PROBLEM REQUIREMENTS ->
Reproduce the records exactly, beginning with their first line and ending with the line that contains "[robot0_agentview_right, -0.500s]", and output nothing more.

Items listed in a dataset
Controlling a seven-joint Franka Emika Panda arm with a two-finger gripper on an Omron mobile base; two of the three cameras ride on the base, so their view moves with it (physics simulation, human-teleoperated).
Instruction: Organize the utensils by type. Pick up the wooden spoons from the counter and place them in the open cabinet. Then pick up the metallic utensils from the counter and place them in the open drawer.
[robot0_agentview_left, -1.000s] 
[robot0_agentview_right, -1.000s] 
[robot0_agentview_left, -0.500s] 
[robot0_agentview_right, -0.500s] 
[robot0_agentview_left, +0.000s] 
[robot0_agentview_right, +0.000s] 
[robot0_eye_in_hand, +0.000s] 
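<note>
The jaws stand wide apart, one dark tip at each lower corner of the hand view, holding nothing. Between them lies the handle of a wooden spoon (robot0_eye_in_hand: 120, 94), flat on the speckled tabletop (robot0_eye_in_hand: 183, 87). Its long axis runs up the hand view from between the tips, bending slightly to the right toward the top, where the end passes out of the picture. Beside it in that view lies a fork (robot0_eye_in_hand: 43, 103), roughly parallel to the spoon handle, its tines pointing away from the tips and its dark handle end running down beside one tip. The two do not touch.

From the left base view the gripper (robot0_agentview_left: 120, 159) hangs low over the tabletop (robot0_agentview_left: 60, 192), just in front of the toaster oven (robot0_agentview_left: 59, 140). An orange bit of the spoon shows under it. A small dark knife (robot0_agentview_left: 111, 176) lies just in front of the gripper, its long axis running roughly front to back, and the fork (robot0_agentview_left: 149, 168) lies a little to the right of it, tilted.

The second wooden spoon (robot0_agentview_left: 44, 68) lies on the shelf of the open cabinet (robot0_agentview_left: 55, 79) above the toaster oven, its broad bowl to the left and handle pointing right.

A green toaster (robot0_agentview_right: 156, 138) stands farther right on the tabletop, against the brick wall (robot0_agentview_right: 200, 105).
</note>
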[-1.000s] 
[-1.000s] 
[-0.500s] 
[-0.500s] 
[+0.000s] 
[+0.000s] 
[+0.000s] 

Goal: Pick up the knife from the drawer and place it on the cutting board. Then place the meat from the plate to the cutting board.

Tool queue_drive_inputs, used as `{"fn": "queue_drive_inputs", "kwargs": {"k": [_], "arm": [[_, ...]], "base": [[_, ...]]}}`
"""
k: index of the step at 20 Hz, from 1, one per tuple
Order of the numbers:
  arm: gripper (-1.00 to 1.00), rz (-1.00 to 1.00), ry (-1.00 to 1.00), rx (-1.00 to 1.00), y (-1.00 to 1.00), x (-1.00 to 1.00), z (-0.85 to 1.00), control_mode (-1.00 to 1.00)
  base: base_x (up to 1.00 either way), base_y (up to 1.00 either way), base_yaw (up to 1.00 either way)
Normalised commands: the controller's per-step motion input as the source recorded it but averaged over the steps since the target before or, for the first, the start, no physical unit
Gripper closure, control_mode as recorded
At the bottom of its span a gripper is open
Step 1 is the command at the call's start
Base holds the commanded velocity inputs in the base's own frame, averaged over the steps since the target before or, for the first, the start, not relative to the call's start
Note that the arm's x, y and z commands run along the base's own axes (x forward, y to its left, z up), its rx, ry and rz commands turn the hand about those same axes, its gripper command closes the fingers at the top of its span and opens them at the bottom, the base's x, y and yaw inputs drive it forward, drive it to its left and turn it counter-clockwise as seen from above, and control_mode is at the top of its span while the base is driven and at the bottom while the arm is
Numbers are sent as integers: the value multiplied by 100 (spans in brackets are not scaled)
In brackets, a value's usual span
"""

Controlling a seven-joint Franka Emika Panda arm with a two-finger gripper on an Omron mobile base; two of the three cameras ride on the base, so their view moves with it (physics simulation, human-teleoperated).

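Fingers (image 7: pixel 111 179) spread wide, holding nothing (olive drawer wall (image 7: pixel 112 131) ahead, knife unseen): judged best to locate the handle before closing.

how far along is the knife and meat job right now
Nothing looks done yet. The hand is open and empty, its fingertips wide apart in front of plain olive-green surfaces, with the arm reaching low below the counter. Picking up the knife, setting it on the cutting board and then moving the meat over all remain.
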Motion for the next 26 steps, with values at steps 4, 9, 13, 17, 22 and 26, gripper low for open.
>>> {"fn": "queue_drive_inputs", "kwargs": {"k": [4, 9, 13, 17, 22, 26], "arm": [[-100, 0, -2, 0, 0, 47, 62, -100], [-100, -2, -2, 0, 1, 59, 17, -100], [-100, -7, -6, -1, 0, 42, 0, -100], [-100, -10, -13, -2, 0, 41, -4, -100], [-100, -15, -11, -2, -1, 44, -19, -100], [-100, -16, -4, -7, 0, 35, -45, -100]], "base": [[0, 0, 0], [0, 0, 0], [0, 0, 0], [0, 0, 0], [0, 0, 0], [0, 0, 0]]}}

WRITTEN ANSWER ->
Controlling a seven-joint Franka Emika Panda arm with a two-finger gripper on an Omron mobile base; two of the three cameras ride on the base, so their view moves with it (physics simulation, human-teleoperated).
Instruction: Organize the utensils by type. Pick up the wooden spoons from the counter and place them in the open cabinet. Then pick up the metallic utensils from the counter and place them in the open drawer.
[robot0_agentview_left, -1.000s] 
[robot0_agentview_right, -1.000s] 
[robot0_agentview_left, -0.500s] 
[robot0_agentview_right, -0.500s] 

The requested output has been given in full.